The breakout groups report back to the rest of the conference.
Bio
Bas Bloem
Professor Bas Bloem is a consultant neurologist at the Department of Neurology, Radboud University Nijmegen Medical Centre, the Netherlands. He received his M.D. degree (with honour) at Leiden University Medical Centre in 1993. In 1994, he obtained his PhD degree in Leiden, based on a thesis entitled "Postural reflexes in Parkinson's disease". He was trained as a neurologist between 1994 and 2000, also at Leiden University Medical Centre. He received additional training as a movement disorders specialist during fellowships at "The Parkinson's Institute", Sunneyvale, California (with Dr. J.W. Langston), and at the Institute of Neurology, Queen Square, London (with Prof. N.P. Quinn and Prof. J.C. Rothwell). In 2002, he founded and became Medical Director of the Parkinson Centre Nijmegen (ParC), which was recognised from 2005 onwards as centre of excellence for Parkinson's disease. Together with Dr. Marten Munneke, he also developed ParkinsonNet, an innovative healthcare concept that now consists of 64 professional networks for Parkinson patients covering all of the Netherlands (www.parkinsonnet.nl). In September 2008, he was appointed as Professor of Neurology, with movement disorders as special area of interest. He is currently President of the International Society for Gait and Postural Research, and is on the editorial board for several national and international journals. Since 2009, he is member of the European Section Executive Committee of the Movement Disorder Society. In 2009, he also joined the board of ZonMw (The Netherlands Organisation for Health Research and Development). He currently has two main research interests: cerebral compensatory mechanisms, especially in the field of gait & balance; and healthcare innovation, aiming to develop and scientifically evaluate patient-centred collaborative care. For this latter purpose, Prof. Bloem co-founded MijnZorgnet (together with Prof. Jan Kremer), a service provider that delivers web-based communities for both patients and health professionals. Prof. Bloem has published over 300 publications, including more than 230 peer-reviewed international papers.
Philip Bourne
Philip E. Bourne PhD is a Professor in the Department of Pharmacology and Skaggs School of Pharmacy and Pharmaceutical Sciences at the University of California San Diego, Associate Director of the RCSB Protein Data Bank and an Adjunct Professor at the Sanford Burnham Institute. He is a Past President of the International Society for Computational Biology. He is an elected fellow of the American Association for the Advancement of Science (AAAS), the International Society for Computational Biology (ISCB) and the American Medical Informatics Association (AMIA). He is the co-founder and inaugural and current Editor-in-Chief of the open access journal PLoS Computational Biology and a long standing member of the National Science Foundation, National Institutes of Health and Genome Canada panels responsible for reviewing proposals relating to computational biology.
Kelly Edwards
Kelly Edwards, Ph.D., is an Associate Professor in the Department of Bioethics & Humanities at the University of Washington School of Medicine and Adjunct Associate Professor in the Department of Environmental and Occupational Health. Her training is in Medical Ethics and Philosophy of Education. She teaches and develops curriculum in ethics and professionalism for medical students, residents, and faculty. Dr. Edwards has also served as a curriculum advisor and project co-director for two HRSA contracts to develop genetics curriculum for primary care physicians. She is involved in a number of collaborations that examine justice concerns in genetics research, ethics of community-based research, and international governance models for biobanks.

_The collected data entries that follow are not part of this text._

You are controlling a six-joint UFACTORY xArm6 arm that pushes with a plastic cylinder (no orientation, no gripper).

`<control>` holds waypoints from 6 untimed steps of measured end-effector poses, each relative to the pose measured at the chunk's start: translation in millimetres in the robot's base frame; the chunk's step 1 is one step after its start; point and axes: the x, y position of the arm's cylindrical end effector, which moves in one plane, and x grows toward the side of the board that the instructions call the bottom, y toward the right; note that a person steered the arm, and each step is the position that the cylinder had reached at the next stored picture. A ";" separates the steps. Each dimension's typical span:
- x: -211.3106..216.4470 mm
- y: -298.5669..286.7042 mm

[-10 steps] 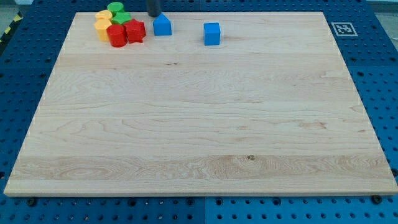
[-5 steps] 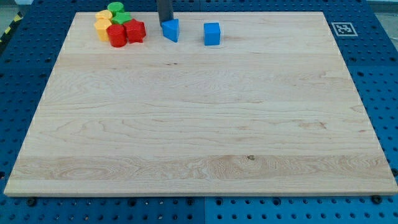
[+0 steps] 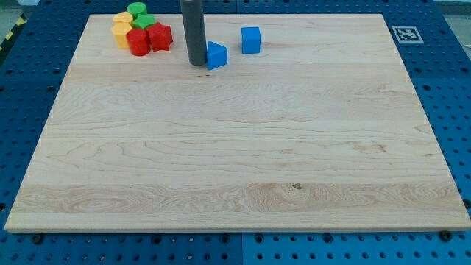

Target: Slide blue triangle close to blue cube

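The blue triangle (image 3: 216, 55) lies near the top of the wooden board (image 3: 235, 147), left of and a little below the blue cube (image 3: 251, 40). A gap of about one block width separates them. My tip (image 3: 196, 63) stands on the board right against the triangle's left side. The dark rod rises from it to the view's top edge.
A cluster of blocks sits at the board's top left corner: two red blocks (image 3: 149, 37), yellow blocks (image 3: 121, 29) and green blocks (image 3: 139, 12). A black and white marker tag (image 3: 404, 34) is at the board's top right corner.
My tip has moved down and to the right. The blue triangle slid down and right with it, turned, and is now closer to the blue cube. The cube has not moved.
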 end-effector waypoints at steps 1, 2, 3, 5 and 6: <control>2.9 0.0; 2.9 4.3; -1.1 24.8; -25.2 67.3; -36.5 87.0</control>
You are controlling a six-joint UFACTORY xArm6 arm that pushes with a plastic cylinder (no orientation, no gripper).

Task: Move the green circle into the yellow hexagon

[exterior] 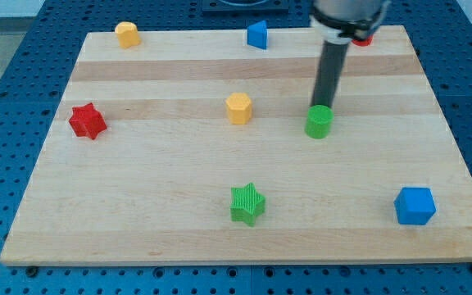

Dr. Edwards' research interests include clinical decision making, effective approaches to ethics education, and research ethics. Special interests include cultural differences, communication, feminist and narrative approaches to bioethics, research ethics, and integrating ethics into medicine and science education.
She joined the faculty at the Institute for Public Health Genetics in Spring 2002 and directs the Ethics and Outreach Core for the NIEHS-funded Center for Ecogenetics and Environmental Health.
Anthony Ford-Hutchinson
Dr. Ford-Hutchinson is Senior Vice President, Vaccines Research and Development Merck Research Laboratories. He has a 30 year record of success at Merck & Co., Inc. and was Senior Vice President and Site Head of Merck Frosst Canada during the development of Singulair® for the treatment of adult and pediatric asthma and allergic rhinitis and the discovery of selective COX-2 inhibitors for the treatment of osteoarthritis and pain. Before joining Merck he was a lecturer in the Chemical Pathology Department at Kings College Hospital Medical School in London doing leukotriene and prostaglandin research. Dr. Ford-Hutchinson obtained his Bachelor’s Degree in Biochemistry from the University of Birmingham, a Masters Degree in Molecular Enzymology from the University of Warwick, and a Ph.D. in Biochemistry from the University of London.
Stephen Friend
President, Co-Founder and Director of Sage Bionetworks. Dr. Friend is the President of Sage Bionetworks. He is an authority in the field of cancer biology and a leader in efforts to make large scale, data-intensive biology broadly accessible to the entire research community. Dr. Friend has been a senior advisor to the NCI, several biotech companies, a Trustee of the AACR and is a AAAS and Ashoka Fellow as well as an editorial board memeber of Open Network Biology. Dr. Friend was previously Senior Vice President and Franchise Head for Oncology Research at Merck & Co., Inc. where he led Merck’s Basic Cancer Research efforts. Prior to joining Merck, Dr. Friend was recruited by Dr. Leland Hartwell to join the Fred Hutchinson Cancer Research Center’s Seattle Project, an advanced institute for drug discovery. While there Drs. Friend and Hartwell developed a method for examining large patterns of genes that led them to co-found Rosetta Inpharmatics in 2001. Dr. Friend has also held faculty positions at Harvard Medical School from 1987 to 1995 and at Massachusetts General Hospital from 1990 to 1995. He received his B.A. in philosophy, his Ph.D. in biochemistry and his M.D. from Indiana University.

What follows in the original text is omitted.